I’m so grateful you’re reading this.
Around this time of the year I imagine the word “gratitude” has been on the forefront of many people’s minds. Today I want to share a short story I believe relates to gratitude and our program values. It was written by Paul Berchtold who writes short stories for the community to share.
Once upon a time there was a seed buried in the mud.
It was in dark blackness. It was cold and wet. It shivered. It was just plain no fun.
It was icky. It was dirty. It was muddy. It was mucky. It was stuck in the mud.
How it got there is a little 3 sentence story.
One nice breezy Fall day, it had fallen on the ground. Then it rained a little. And a deer came along and stepped on it and pushed it deep in the mud.
Life just wasn't fair. It was all alone. If only it had fallen like the other seeds in the grass, or on the log over there, or at least not been stepped on.
But what the little seed did not see was:
- The mouse that ate the seeds in the grass
- The bird that ate the seeds on the log
- The chipmunk that gathered the seeds on the ground to store and eat all winter long.
It couldn't see this because it was stuck in the mud. It didn't know how lucky it was.
Now besides being squished tight in the mud, it was also locked in it’s shell. It tried to get out of it's terrible predicament, but the Fall days got shorter and shorter. It got colder and colder too. It had no strength to get out of its shell. The mud was frozen solid, the deep snow covered it. It went through a terribly cold and dark winter.
Finally, after what seemed forever, slowly the days grew a little longer, a little warmer. The seed had work to do. It began to grow.
The water in the mud had softened its shell. Still, how hard it was to get out of its shell! It had to exert energy like never before. It struggled and struggled. Finally it broke free.
Then it used more energy to go not up, but down, struggling to send a tiny little root through that compacted mud -- that terribly icky place. It needed something to tightly hold on to, because...
...now it had to struggle yet again with great effort to send a tiny little shoot to the light above -- through all that icky mud. Finally it was free. It reached the warm sunlight.
You would think its troubles were over. Not so fast. In a whole year it grew only a few inches, while the other plants grew by leaps and bounds, as if to mock the little seed. Every fall it lost its leaves. In winter it barely survived, covered with snow. And as it got a little taller, it had to go through windstorms and blizzards.

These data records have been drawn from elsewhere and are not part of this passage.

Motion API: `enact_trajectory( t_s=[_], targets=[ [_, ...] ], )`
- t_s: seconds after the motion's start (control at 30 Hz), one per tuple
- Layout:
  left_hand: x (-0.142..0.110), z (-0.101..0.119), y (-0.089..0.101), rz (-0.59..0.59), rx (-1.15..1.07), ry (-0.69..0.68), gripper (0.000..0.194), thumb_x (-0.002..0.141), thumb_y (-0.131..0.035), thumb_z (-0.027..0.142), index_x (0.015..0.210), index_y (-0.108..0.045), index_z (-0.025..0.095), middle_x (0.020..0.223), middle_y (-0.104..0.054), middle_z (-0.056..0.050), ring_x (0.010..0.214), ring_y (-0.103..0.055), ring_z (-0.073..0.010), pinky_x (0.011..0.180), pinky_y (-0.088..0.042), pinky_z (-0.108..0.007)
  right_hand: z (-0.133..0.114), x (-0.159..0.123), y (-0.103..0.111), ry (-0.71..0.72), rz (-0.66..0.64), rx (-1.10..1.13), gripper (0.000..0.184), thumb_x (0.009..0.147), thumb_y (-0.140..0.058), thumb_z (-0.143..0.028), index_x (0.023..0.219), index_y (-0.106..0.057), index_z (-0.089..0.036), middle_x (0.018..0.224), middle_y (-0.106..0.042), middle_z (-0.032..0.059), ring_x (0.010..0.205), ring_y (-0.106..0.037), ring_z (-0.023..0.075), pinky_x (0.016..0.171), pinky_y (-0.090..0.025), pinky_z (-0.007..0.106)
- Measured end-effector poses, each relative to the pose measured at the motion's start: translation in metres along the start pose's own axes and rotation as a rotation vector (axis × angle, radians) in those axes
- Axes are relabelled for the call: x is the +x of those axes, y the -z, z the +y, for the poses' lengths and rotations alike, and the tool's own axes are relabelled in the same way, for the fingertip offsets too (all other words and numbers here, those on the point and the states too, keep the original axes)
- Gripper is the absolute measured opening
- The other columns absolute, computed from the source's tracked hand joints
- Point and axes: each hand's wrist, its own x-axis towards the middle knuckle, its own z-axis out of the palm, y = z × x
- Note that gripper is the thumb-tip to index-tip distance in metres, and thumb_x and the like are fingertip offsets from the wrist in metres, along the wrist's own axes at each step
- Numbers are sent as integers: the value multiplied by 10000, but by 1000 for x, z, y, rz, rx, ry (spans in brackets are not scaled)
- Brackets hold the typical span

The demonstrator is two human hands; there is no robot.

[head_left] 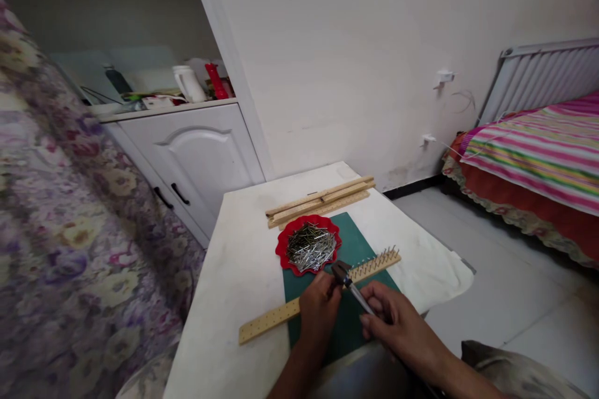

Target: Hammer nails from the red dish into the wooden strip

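A long wooden strip (271, 321) with rows of holes lies slantwise across a green mat (362, 240); its right end bristles with several upright nails (381, 257). My left hand (319, 310) rests on the strip, fingers pinched at a spot by the hammer head, what they pinch being too small to see. My right hand (397, 324) is closed round the handle of a small hammer (349, 283), whose head sits just above the strip. A red dish (283, 246) heaped with loose nails stands right behind.
Spare wooden strips (321, 199) lie at the far end of the white table (234, 274). A flowered curtain (60, 212) hangs at the left, a white cabinet (196, 156) behind it. A striped bed (538, 156) stands at the right across grey floor.
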Motion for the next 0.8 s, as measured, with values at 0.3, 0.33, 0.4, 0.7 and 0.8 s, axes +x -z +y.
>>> enact_trajectory(
  t_s=[0.3,0.33,0.4,0.7,0.8],
  targets=[
    [-4,2,6,-42,-39,-38,162,818,-470,222,776,-622,186,782,-614,-27,724,-573,-151,650,-422,-242,-8,4,3,11,18,53,41,781,-540,-181,818,-523,-186,630,-546,-38,566,-507,110,473,-369,181],
    [-3,2,10,-40,-39,-42,166,827,-468,237,785,-620,187,782,-609,-28,718,-571,-150,650,-424,-242,-9,5,4,18,29,59,41,779,-544,-183,812,-520,-184,632,-547,-40,566,-505,108,496,-379,189],
    [1,-2,22,-10,-11,-39,176,842,-456,256,802,-614,190,792,-604,-28,719,-565,-151,656,-425,-243,-10,7,5,10,43,68,43,784,-543,-199,808,-510,-185,632,-544,-45,524,-473,94,479,-370,189],
    [48,-24,62,-137,428,48,137,824,-485,197,754,-602,198,838,-609,-19,777,-554,-140,664,-361,-218,-5,15,3,13,39,90,61,799,-538,-236,836,-502,-203,621,-529,-60,441,-411,70,386,-323,164],
    [57,-22,62,-236,515,87,126,809,-500,213,757,-614,195,848,-627,-23,778,-569,-141,648,-348,-217,-3,16,3,-6,42,68,71,797,-539,-244,842,-504,-203,616,-546,-56,427,-411,69,363,-308,156]
  ],
)
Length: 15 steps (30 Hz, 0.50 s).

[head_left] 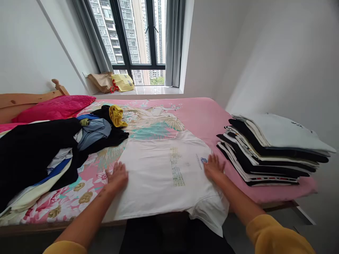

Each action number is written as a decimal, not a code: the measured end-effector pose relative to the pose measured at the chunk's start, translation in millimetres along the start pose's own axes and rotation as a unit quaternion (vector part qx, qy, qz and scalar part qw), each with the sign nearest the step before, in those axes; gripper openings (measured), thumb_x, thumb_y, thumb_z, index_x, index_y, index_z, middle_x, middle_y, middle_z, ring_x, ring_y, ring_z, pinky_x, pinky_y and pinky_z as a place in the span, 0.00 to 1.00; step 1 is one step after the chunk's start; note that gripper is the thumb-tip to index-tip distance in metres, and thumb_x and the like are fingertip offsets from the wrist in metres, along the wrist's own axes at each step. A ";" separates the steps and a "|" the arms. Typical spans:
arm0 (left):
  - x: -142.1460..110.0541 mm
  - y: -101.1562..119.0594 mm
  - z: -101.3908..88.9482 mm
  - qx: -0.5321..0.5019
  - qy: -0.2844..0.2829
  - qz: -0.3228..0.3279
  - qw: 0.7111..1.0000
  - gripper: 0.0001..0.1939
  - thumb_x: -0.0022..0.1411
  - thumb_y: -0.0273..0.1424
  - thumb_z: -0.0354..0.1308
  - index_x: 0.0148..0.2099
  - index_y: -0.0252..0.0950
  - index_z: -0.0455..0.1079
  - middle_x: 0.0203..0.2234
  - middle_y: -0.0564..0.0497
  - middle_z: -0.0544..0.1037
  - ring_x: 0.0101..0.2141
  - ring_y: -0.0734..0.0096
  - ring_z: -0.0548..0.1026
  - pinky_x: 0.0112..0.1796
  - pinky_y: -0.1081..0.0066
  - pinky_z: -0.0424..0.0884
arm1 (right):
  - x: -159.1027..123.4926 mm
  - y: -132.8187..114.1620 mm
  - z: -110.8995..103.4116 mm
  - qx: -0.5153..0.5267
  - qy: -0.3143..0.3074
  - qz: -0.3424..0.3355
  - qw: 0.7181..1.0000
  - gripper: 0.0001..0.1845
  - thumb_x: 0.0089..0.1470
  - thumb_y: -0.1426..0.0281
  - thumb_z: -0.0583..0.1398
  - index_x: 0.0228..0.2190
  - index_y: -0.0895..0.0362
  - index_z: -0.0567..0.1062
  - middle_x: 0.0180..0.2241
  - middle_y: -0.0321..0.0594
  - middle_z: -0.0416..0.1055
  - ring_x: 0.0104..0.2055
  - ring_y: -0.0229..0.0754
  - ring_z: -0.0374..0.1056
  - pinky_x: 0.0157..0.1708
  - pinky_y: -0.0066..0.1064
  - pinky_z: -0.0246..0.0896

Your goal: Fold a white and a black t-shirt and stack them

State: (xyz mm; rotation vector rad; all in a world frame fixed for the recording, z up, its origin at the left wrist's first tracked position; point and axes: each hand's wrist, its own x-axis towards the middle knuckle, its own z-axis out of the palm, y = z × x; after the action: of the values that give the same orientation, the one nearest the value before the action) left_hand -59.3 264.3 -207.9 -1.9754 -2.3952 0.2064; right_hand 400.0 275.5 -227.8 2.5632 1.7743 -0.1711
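Note:
A white T-shirt [161, 176] lies spread flat on the bed, its faint print facing up and one sleeve hanging over the near edge. My left hand [116, 176] rests flat on the shirt's left side with fingers stretched out. My right hand [213, 166] lies flat on the shirt's right side, fingers spread, close to a small blue logo. Neither hand holds anything.
A stack of folded shirts [270, 150] sits on the bed's right edge. A heap of unfolded dark and light clothes [47, 155] covers the left side. The pink floral bedsheet [201, 113], a magenta pillow [53, 107], and bags on the windowsill [113, 82] lie beyond.

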 end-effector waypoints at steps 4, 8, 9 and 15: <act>-31.6 120.1 -24.4 -0.103 -0.008 0.168 0.980 0.28 0.66 0.36 0.33 0.66 0.37 0.49 0.65 0.49 0.43 0.64 0.61 0.42 0.58 0.43 0.36 | -58.4 -100.7 3.1 0.072 0.012 -0.210 0.975 0.32 0.61 0.61 0.36 0.64 0.59 0.41 0.66 0.39 0.33 0.67 0.41 0.27 0.62 0.50 0.18; -63.4 130.6 -6.2 -0.130 -0.043 0.227 0.964 0.31 0.65 0.45 0.35 0.67 0.42 0.46 0.65 0.52 0.44 0.64 0.62 0.43 0.59 0.45 0.34 | -85.5 -83.3 26.3 0.068 -0.015 -0.266 0.961 0.32 0.61 0.59 0.37 0.63 0.57 0.45 0.66 0.38 0.37 0.67 0.40 0.30 0.62 0.47 0.18; -67.0 106.9 2.7 -0.116 -0.029 0.207 0.971 0.33 0.64 0.46 0.36 0.67 0.40 0.44 0.65 0.51 0.42 0.64 0.62 0.42 0.59 0.46 0.33 | -83.8 -55.1 31.1 0.057 -0.003 -0.219 0.974 0.32 0.61 0.60 0.37 0.63 0.58 0.45 0.66 0.38 0.37 0.67 0.41 0.31 0.62 0.47 0.19; -65.6 -59.1 32.8 -0.030 0.004 -0.004 1.000 0.33 0.64 0.45 0.33 0.67 0.35 0.43 0.65 0.49 0.41 0.64 0.61 0.41 0.57 0.42 0.33 | -62.2 99.5 28.2 0.011 0.046 -0.025 0.999 0.31 0.61 0.62 0.38 0.63 0.59 0.46 0.66 0.39 0.38 0.67 0.44 0.33 0.61 0.53 0.24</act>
State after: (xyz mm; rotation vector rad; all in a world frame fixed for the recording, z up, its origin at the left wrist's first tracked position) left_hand -107.8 186.4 -229.2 -1.9879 -2.4312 0.1256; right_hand 469.1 180.1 -254.2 2.5821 1.8794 -0.0747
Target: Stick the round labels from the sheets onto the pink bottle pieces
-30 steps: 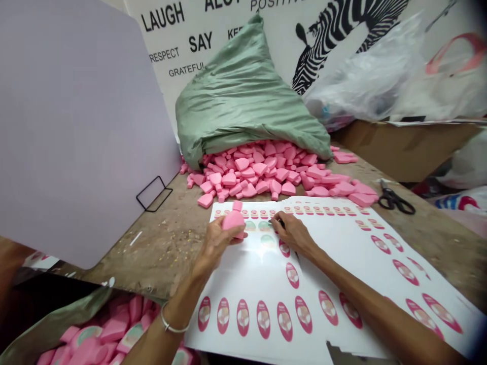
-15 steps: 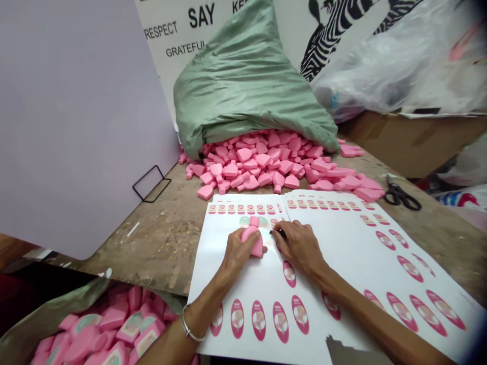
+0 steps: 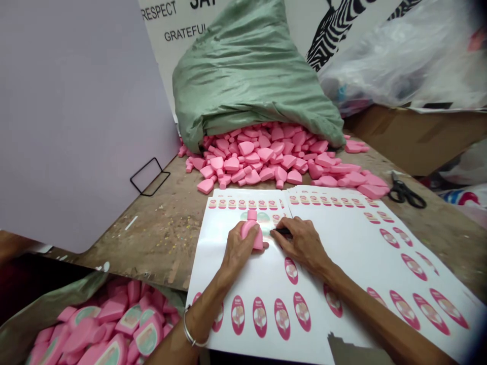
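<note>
My left hand (image 3: 239, 244) is closed around a small pink plastic bottle (image 3: 251, 230), its cap pointing away from me. The bottle is held just over a white sheet of stickers (image 3: 228, 268). My right hand (image 3: 300, 241) pinches a thin black tool (image 3: 282, 231), its tip at the sheet just right of the bottle; its exact kind is hidden by the fingers. Near that tip are pale green stickers (image 3: 263, 217). Pink oval stickers (image 3: 259, 317) line the lower part of the sheet.
A green sack (image 3: 251, 76) spills a heap of pink bottles (image 3: 262, 154) at the back. Black-handled scissors (image 3: 407, 192) lie at right. A second sticker sheet (image 3: 350, 243) lies alongside. Below the table's left edge, a sack holds labelled bottles (image 3: 146, 337). A black wire stand (image 3: 150, 177) is at left.
The view has shifted slightly. My left hand still holds the bottle. More of the black tool shows in my right hand, which stays near the same spot on the sheet.
</note>
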`<control>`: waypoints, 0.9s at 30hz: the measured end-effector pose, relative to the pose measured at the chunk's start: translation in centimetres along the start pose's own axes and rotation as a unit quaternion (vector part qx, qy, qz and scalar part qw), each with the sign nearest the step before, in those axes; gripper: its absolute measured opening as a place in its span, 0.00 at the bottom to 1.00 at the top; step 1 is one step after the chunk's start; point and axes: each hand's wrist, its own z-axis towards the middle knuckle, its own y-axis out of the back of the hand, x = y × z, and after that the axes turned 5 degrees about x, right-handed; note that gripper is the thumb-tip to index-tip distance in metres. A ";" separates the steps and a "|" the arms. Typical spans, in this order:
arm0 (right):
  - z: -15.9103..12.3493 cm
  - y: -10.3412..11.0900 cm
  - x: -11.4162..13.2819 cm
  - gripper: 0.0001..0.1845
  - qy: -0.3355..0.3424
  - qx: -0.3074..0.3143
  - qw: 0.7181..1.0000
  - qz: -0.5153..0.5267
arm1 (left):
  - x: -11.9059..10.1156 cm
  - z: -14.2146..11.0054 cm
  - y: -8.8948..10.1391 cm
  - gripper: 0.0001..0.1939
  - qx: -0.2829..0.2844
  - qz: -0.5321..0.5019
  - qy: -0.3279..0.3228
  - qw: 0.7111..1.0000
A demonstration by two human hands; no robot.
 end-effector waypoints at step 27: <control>-0.8 4.0 5.8 0.18 -0.124 -0.007 0.911 0.392 | -2.1 -3.0 -0.4 0.28 0.053 -0.221 0.008 0.974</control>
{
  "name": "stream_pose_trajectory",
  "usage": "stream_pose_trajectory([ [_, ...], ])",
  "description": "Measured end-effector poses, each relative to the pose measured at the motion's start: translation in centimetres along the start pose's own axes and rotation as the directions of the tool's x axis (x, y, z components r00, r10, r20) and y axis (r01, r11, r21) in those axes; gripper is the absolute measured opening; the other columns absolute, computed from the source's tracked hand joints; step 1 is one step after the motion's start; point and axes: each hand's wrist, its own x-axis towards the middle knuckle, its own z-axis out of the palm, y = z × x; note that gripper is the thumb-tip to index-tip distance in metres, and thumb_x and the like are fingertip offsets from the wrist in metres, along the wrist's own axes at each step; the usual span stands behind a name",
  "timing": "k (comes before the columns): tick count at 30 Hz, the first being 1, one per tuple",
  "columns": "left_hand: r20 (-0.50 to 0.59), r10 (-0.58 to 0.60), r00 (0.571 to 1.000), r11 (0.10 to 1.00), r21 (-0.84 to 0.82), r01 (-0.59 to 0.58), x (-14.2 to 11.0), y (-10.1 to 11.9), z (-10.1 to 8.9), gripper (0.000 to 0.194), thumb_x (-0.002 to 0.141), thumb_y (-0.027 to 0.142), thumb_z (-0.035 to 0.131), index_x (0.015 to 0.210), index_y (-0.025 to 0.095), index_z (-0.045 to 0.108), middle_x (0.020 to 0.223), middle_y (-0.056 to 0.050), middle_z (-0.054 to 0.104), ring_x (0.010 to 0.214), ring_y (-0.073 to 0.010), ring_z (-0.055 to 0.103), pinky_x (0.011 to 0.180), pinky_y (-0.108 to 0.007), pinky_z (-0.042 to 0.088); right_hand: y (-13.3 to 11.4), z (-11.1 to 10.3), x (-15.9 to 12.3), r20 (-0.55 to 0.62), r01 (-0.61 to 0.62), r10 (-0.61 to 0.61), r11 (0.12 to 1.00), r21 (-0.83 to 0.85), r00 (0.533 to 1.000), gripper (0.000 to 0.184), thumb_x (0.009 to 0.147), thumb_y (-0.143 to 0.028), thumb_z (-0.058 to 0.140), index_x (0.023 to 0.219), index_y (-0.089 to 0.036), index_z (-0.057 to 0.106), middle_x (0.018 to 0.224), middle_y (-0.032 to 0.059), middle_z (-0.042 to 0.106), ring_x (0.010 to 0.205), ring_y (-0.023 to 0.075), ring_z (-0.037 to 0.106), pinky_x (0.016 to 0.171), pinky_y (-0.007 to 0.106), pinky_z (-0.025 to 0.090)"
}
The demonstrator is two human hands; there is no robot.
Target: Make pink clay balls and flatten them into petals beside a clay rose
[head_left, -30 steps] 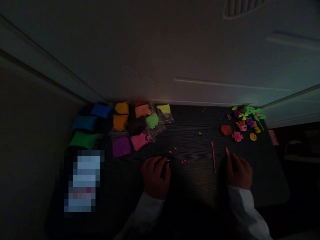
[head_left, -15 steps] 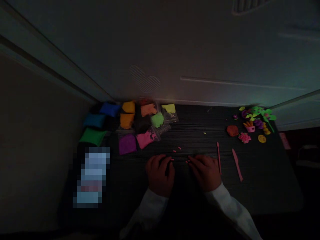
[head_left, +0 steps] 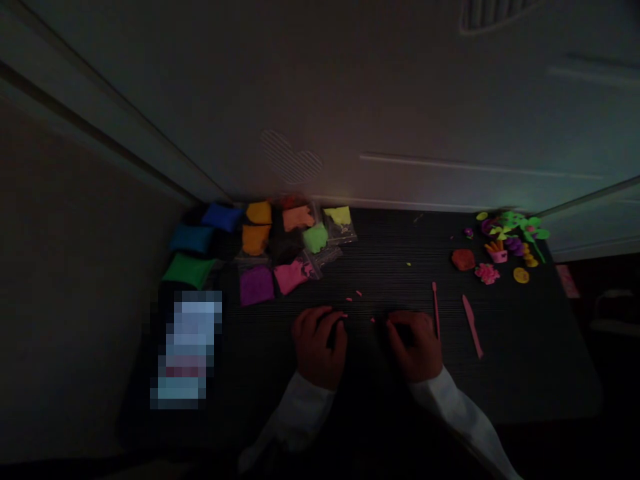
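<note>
While both hands curl, a pink scrap lies between

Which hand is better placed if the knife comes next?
Probably the right hand: it is nearer the knife, with only the stick between them. The left hand is farther away, a pink bit at its fingertips.

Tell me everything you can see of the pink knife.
The pink knife looks like plastic, with a broader blade tapering to its tip and a slimmer handle. It lies slantwise on the dark tabletop, blade at the far end, handle nearer and rightward. It's right of the slim pink tool and right hand; neither touches it.
</note>
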Motion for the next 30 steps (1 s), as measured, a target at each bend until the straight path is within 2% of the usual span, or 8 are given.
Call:
stream_pose_trajectory([
  [4,-0.004,0.002,1.0,1.0,-0.022,-0.002,-0.02,0.02,-0.04,0.015,0.07,0.017,0.052,0.082,0.018,0.061,0.09,-0.006,0.057,0.091,-0.0201,0.046,0.084,-0.038,0.036,0.29,0.24,-0.44,-0.027,-0.026,0.027,0.998,0.056,0.999,0.01,0.074,-0.017,0.05,0.083,-0.02,0.049,0.084,0.0025,0.06,0.081,0.0144,0.054,0.077,0.033,0.041],
  [10,-0.008,0.001,1.0,0.999,-0.042,-0.001,-0.07,-0.08,-0.04,0.014,0.07,0.016,0.052,0.081,0.018,0.061,0.088,-0.006,0.057,0.089,-0.0193,0.047,0.084,-0.038,0.036,0.85,0.54,-0.44,-0.016,-0.02,0.021,0.998,0.062,1.0,0.026,0.078,-0.016,0.047,0.104,-0.02,0.049,0.091,0.0042,0.06,0.085,0.0144,0.053,0.075,0.031,0.043],
  [14,-0.01,-0.003,1.0,0.999,-0.051,0.003,-0.15,-0.18,-0.06,0.014,0.07,0.016,0.052,0.081,0.017,0.061,0.089,-0.006,0.057,0.09,-0.0194,0.047,0.084,-0.038,0.036,0.93,0.56,-0.45,-0.014,-0.003,0.004,0.998,0.066,1.0,0.015,0.08,-0.022,0.047,0.092,-0.017,0.054,0.086,0.0022,0.058,0.079,0.0126,0.054,0.071,0.031,0.044],
  [19,-0.011,-0.002,1.0,0.998,-0.06,0.001,-0.16,-0.2,-0.06,0.014,0.07,0.016,0.052,0.082,0.017,0.061,0.089,-0.006,0.057,0.091,-0.0193,0.046,0.085,-0.038,0.036,0.68,0.43,-0.64,-0.058,-0.058,0.061,0.997,0.044,0.996,0.018,0.078,-0.032,0.049,0.077,-0.014,0.052,0.074,0.0,0.054,0.068,0.0103,0.052,0.06,0.027,0.044],
  [26,-0.006,-0.001,1.0,0.997,-0.072,0.0,-0.16,-0.24,-0.01,0.015,0.07,0.015,0.053,0.082,0.018,0.061,0.089,-0.005,0.057,0.09,-0.0188,0.046,0.085,-0.038,0.035,0.59,0.24,-0.51,-0.027,-0.028,0.029,0.999,0.035,0.999,0.018,0.082,-0.028,0.042,0.08,-0.015,0.054,0.077,0.0007,0.056,0.073,0.0113,0.053,0.066,0.03,0.044],
  [30,-0.001,-0.005,1.0,0.997,-0.073,0.005,-0.19,-0.23,-0.1,0.015,0.07,0.015,0.052,0.083,0.018,0.061,0.09,-0.005,0.057,0.092,-0.0191,0.046,0.086,-0.038,0.034,0.61,0.45,-0.53,-0.051,-0.039,0.041,0.999,0.027,0.998,0.017,0.079,-0.031,0.047,0.08,-0.015,0.054,0.078,0.0009,0.055,0.071,0.0111,0.052,0.063,0.028,0.044],
])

In fact, it used every wind storm, every blizzard, every shaking, every vibration to wiggle its roots deeper and deeper into the black icky mud.
It knew the importance of a solid foundation, because it always remembered where it came from, how it had been protected and helped by the mud.
The years rolled on, and the seasons too. Each summer it so slowly but surely grew. Each winter it became a little tougher and stronger. It had little joys and little sorrows throughout its life like all of us do.
Then came the fiercest of all storms. The wind blew so violently this way and that. Trees all around were dashed to the ground, broken, uprooted, a jangled mess.
After the devastation, the sun shone once again. To be sure, it didn't look so pretty, some leaves were missing, in fact, quite a few, but that would soon be remedied.
Because it hadn't forgotten its roots as a seed in the mud, it stood there in all its glory. It had become the mighty oak tree.
The Seed in the Mud, [a story] by Paul Berchtold. Used with permission of the author. This story is found at Thank-Your-Stars.com.
The purpose is not to celebrate getting stepped on or shoved into the ground but to honor dedication, patience, and using what you’ve been given to your advantage.
My favorite part of the story is when the author mentions both growing upwards and downwards- developing roots that support growing tall. The SCTF emphasizes this concept in the community. We help young people build support systems and find people/places that lift them up. We do this so when bad things happen they have accessible places to go and positive people to help them. We help youth weather the storms- just like the seed. Surviving storms can make us stronger and more gifted.
Can you think of a time you felt squashed in the mud like the seed? What or who helped you get out?
Be that person to others. Lift each other up. Express gratitude.